From: Role of sclerostin in the pathogenesis of chronic kidney disease-mineral bone disorder

Condition Directional change Comments
Physiologic states   
 Age: adults and elderly Increase with age Serum sclerostin levels increase with age, but bone marrow sclerostin mRNA is not increased in older patients.
 Gender Higher in men Likely due to higher bone mass (osteocyte number); lower in premenopausal women because of estrogen effect.
 Menopause Higher after menopause Lack of inhibitory effect of estrogen or decreased bone formation leading to low osteocyte number.
 Malnutrition Blunts sclerostin changes In patients with anorexia nervosa, sclerostin does not decrease with estrogen therapy.
Hormones   
 Parathyroid hormone Decrease Direct effect on osteoblast, osteocyte number, and on Wnt signaling.
 Vitamin D Increase Limited data; one study each in normal and dialysis patients; confounding by PTH is likely.
 Estrogen Decrease Direct effect of estrogen and possibly SERMs on osteoblast/osteocyte number and function.
 Androgen Data unclear Increased in prostate cancer patients and during androgen deprivation therapy.
 Leptin Increased Sclerostin levels were higher in obese patient and correlated with leptin and PTH levels.
 Growth hormone/IGF Data unclear IGF is obligatory to the anabolic action of PTH; may be for osteocyte function and sclerostin as well.
Pathologic conditions   
 Bone and mineral disorders   
  Hyperparathyroidism (Primary) Decrease Lower levels compared with controls in untreated patients and normalize after parathyroidectomy.
  Paget’s disease of bone Increased Sclerostin did not correlate with P1NP or CTX.

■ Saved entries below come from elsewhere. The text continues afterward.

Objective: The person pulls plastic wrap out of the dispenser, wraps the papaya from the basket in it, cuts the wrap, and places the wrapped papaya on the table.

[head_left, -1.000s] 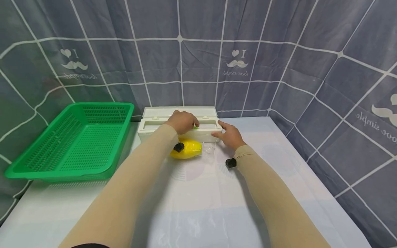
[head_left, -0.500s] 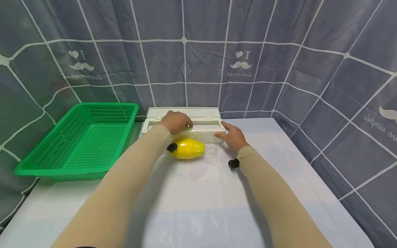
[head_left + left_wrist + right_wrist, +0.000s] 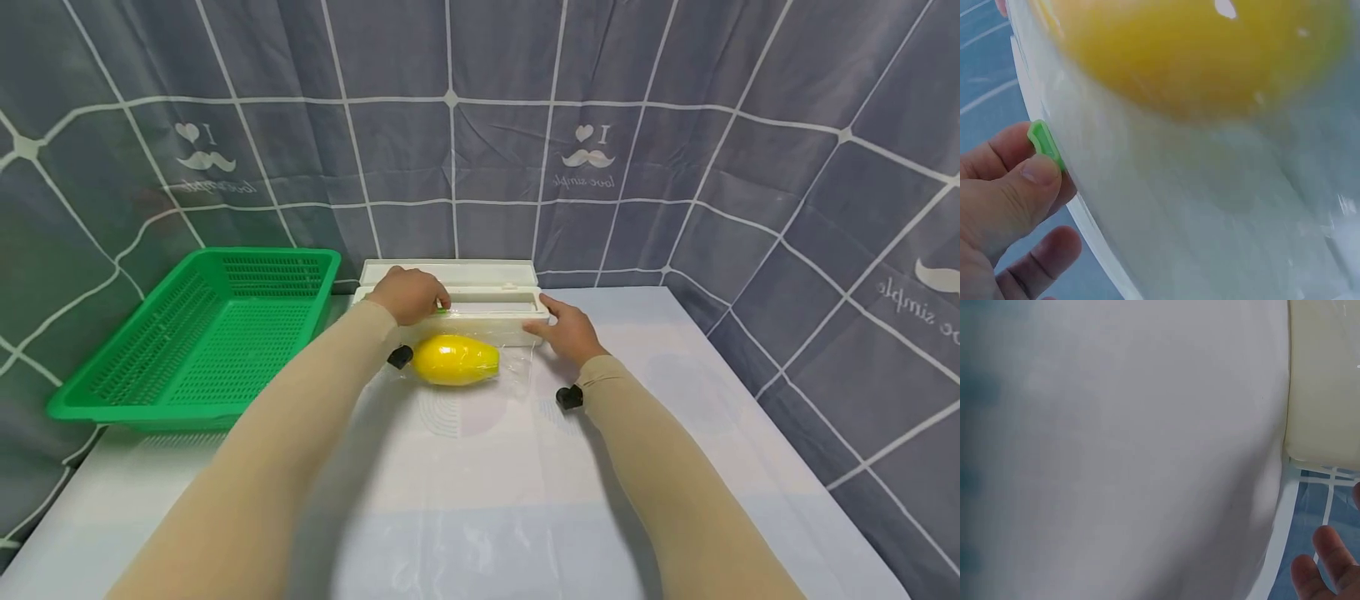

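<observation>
A long white cling film dispenser [image 3: 480, 329] lies at the back of the table, its lid [image 3: 450, 271] raised. In the left wrist view my left hand [image 3: 1013, 194] pinches a small green slide cutter [image 3: 1047, 145] between thumb and finger; in the head view this hand [image 3: 408, 296] is over the box's left part. My right hand [image 3: 567, 331] grips the box's right end, thumb in front. Clear film [image 3: 517, 367] hangs from the box front around a yellow oblong, fruit-like thing [image 3: 456, 360]. In the right wrist view only some fingertips [image 3: 1334, 553] show, beside the box end [image 3: 1325, 394].
A green plastic basket [image 3: 75, 410] with slotted walls stands at the left. A pale patterned cover lies over the table [image 3: 465, 467]. Grey curtains with white lines [image 3: 495, 150] hang close behind the box and along the right side.
My left hand has slid left along the top of the box with the green slide cutter. The right hand keeps its grip on the box end. The camera view has shifted slightly.
</observation>
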Available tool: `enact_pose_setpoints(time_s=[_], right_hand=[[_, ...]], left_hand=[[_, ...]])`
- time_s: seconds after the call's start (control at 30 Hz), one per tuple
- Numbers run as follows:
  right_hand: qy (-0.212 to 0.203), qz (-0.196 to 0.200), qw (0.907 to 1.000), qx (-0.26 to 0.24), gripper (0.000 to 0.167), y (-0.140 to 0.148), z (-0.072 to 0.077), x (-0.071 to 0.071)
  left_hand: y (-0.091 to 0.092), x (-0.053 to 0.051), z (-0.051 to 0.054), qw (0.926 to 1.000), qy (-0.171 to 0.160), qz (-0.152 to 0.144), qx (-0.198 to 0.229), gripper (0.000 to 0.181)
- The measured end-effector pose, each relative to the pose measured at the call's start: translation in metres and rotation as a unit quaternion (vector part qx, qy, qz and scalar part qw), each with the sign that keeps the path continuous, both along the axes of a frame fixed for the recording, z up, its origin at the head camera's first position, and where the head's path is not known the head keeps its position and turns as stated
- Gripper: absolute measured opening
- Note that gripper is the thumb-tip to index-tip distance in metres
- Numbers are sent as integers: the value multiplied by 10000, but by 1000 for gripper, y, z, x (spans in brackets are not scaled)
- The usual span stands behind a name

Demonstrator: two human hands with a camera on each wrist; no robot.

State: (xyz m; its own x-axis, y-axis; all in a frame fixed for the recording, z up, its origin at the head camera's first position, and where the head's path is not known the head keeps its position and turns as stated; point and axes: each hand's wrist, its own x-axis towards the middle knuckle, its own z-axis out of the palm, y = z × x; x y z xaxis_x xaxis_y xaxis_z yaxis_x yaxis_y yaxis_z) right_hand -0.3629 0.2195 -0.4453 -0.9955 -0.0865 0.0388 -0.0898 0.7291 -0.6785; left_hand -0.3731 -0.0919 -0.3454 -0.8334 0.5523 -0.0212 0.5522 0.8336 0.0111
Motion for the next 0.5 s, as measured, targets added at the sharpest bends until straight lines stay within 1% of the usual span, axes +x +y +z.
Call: enact_pose_setpoints(time_s=[0.13, 0.2, 0.43, 0.5], right_hand=[[-4, -11, 10000, -5, 85, 0, 2, 2], [9, -3, 10000, 0, 85, 0, 2, 3], [-1, 28, 10000, 19, 84, -1, 2, 3], [-7, 24, 10000, -4, 84, -1, 2, 3]], left_hand=[[-18, -4, 0, 9999, -87, 99, -83, 28], [-26, -5, -1, 9998, -133, 145, -87, 29], [-51, 2, 1, 9996, -122, 194, -134, 29], [-57, 4, 2, 9995, -113, 262, -142, 30]])
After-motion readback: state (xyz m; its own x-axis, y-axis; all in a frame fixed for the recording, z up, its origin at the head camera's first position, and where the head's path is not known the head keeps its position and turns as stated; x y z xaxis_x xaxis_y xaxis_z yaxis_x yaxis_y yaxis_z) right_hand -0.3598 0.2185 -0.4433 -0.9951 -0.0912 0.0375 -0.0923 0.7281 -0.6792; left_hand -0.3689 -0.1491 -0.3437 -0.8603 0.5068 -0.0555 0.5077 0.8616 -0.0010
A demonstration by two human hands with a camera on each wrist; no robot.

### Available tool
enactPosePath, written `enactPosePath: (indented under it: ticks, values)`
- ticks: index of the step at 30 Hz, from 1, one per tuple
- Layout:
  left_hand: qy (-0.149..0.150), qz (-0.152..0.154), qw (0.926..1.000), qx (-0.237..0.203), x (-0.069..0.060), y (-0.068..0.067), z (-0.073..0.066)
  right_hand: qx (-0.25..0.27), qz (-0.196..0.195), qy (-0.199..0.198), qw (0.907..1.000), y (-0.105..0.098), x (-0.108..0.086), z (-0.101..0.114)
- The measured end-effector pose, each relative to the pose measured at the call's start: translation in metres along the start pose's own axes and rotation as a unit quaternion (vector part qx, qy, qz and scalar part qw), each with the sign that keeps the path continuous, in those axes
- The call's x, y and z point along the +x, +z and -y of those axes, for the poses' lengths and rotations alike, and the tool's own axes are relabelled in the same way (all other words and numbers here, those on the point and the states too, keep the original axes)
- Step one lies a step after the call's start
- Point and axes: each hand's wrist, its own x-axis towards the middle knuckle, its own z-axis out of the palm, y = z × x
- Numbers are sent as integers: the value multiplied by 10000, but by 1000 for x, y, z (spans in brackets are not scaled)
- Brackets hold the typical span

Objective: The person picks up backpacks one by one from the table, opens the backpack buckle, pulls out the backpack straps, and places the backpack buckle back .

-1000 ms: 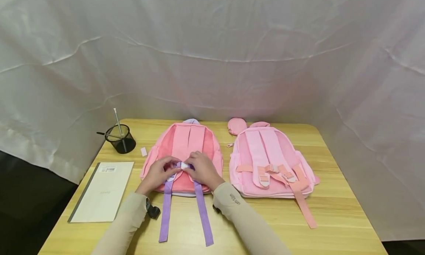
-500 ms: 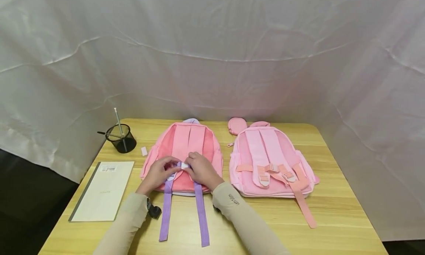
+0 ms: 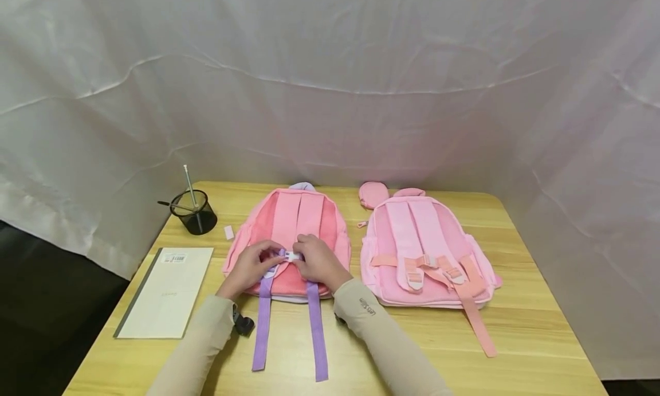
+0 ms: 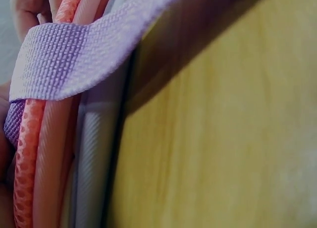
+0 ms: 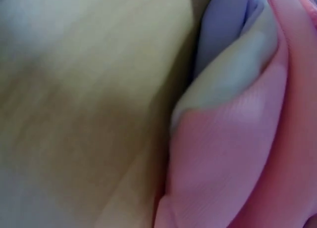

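Note:
A coral-pink backpack (image 3: pixel 278 212) lies with its shoulder straps up on the table. Over its lower back, my left hand (image 3: pixel 250 268) pinches a short purple strap at one end of a white plastic buckle (image 3: pixel 293 257). The buckle's other end is gripped between the thumb and fingers of my right hand (image 3: pixel 319 261). Whether its halves are joined, I cannot tell. Two loose purple strap tails (image 3: pixel 261 327) hang toward the front edge. In the left wrist view, purple webbing (image 4: pixel 59 60) crosses the bag's edge; the right wrist view has the pink side (image 5: pixel 223 149), blurred.
Right of my hands lies a light-pink backpack (image 3: pixel 392 230) with orange-pink straps, a small round pouch (image 3: pixel 373 195) behind it. On the left are a notebook (image 3: pixel 167 298), a black mesh pen cup (image 3: pixel 200 219) and a small white piece (image 3: pixel 229 232). Grey cloth hangs behind.
More of the white buckle shows between my fingertips, with dark slots visible in it. The whole head view has shifted slightly; both hands keep their place over the backpack.

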Motion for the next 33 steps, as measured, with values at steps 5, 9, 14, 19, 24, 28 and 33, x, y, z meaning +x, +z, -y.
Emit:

  Glucocorticoid-induced osteoporosis Early increase/later decline Varies with timing of the study with reference to steroid use.
  Cushing’s disease Decreased Increased after treatment, suggesting suppressive effects on osteocyte and osteoblast function.

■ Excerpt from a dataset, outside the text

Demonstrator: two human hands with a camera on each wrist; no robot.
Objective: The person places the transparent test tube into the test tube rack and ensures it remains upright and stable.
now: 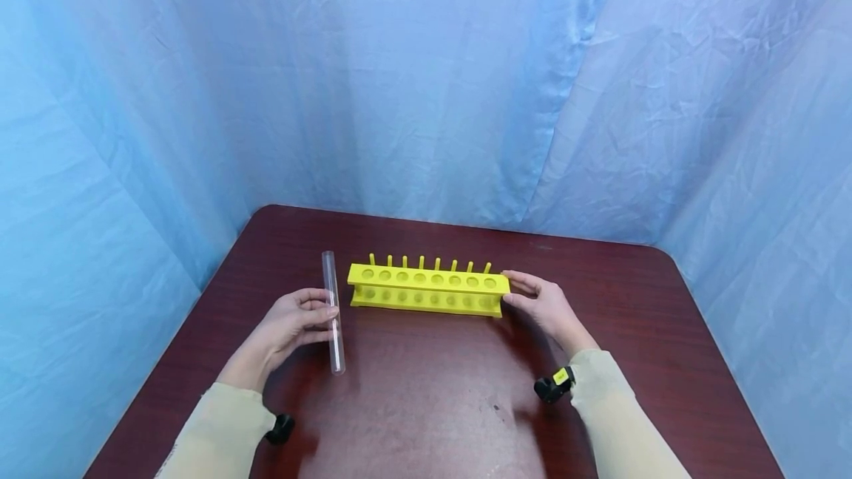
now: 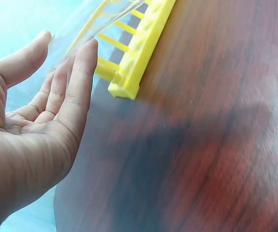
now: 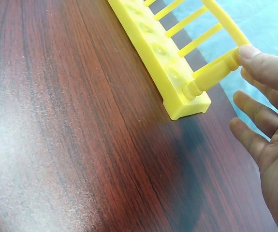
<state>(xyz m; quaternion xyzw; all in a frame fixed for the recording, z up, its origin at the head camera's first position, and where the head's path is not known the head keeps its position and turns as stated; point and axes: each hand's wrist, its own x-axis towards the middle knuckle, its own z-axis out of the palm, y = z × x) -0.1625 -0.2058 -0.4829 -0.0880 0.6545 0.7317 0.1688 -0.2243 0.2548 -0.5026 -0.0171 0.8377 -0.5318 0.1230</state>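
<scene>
Cannot read the tiny yellow label (image 1: 560,376) on the right wrist camera (image 1: 547,391) or the marks (image 1: 170,457) on the left sleeve (image 1: 222,427), cropped like the tabletop (image 1: 413,405) at the head view's near border. Cannot follow the blurred test tube (image 1: 337,355) or the yellow test tube rack (image 1: 426,288) past the left wrist view's border, nor see the rack's left end or the whole right hand (image 1: 542,307) in the right wrist view.
</scene>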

 Osteoporosis treatment effects   
  Bisphosphonates and denosumab Increase Results may vary due to timing of data collection after denosumab or zolendronic acid administration.

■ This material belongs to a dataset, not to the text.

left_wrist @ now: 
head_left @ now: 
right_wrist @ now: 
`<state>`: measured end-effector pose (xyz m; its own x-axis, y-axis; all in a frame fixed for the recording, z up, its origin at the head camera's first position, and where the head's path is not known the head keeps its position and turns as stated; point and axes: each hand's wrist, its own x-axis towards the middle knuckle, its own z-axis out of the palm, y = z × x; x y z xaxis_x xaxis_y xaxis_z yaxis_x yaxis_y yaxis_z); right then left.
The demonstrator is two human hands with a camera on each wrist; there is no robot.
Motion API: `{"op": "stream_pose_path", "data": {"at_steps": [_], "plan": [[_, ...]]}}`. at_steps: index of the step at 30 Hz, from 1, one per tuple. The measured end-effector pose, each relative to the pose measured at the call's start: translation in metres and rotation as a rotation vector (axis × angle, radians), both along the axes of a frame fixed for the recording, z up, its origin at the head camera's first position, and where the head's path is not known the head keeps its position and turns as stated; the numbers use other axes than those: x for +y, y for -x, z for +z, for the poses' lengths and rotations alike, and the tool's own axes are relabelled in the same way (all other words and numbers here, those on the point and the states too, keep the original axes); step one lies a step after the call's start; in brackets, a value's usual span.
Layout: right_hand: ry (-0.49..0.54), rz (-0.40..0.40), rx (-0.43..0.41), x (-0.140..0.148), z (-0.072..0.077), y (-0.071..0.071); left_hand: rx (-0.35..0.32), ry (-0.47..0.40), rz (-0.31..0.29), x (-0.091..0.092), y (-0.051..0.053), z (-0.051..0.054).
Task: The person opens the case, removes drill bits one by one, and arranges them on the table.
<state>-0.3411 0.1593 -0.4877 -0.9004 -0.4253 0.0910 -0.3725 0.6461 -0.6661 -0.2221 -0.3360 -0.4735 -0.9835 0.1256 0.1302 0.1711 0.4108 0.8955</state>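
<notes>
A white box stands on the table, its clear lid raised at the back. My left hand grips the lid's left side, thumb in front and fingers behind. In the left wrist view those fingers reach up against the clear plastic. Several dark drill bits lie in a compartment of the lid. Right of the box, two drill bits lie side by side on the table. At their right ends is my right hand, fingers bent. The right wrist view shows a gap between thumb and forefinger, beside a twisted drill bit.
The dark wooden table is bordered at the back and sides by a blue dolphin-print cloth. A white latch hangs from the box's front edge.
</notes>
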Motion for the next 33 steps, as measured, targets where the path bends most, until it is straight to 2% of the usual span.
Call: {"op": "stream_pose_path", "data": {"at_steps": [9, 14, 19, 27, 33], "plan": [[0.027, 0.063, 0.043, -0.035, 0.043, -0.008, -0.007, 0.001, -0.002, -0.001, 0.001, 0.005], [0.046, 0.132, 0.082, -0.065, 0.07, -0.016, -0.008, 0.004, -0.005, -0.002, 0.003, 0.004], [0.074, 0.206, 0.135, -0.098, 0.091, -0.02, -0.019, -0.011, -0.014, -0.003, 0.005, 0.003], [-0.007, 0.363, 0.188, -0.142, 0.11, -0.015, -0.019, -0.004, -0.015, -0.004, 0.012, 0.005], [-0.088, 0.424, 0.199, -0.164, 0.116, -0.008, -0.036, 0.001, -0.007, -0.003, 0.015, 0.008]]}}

  Teriparatide and strontium ranelate Decreased Compensatory increase in Dkk1 levels may limit continued anabolic action.
  Estrogen and raloxifene Decreased Suggesting estrogen and estrogen effect of raloxifene may modulate osteocyte and osteoblast function.
 Systemic disorders   
  Diabetes mellitus type 1 Slight increase Age-related increase maintained, but sclerostin response to PTH is blunted.
  Diabetes mellitus type 2 Increased Age-related increase is absent, sclerostin response to PTH is impaired, and pioglitazone therapy increases sclerostin levels by 11 %.
  Chronic kidney disease Increased Sclerostin excretion increases with declining renal function with negative correlation with GFR.
  Kidney disease Increased Sclerostin levels increase despite increased PTH and increased excretion of sclerostin in renal failure.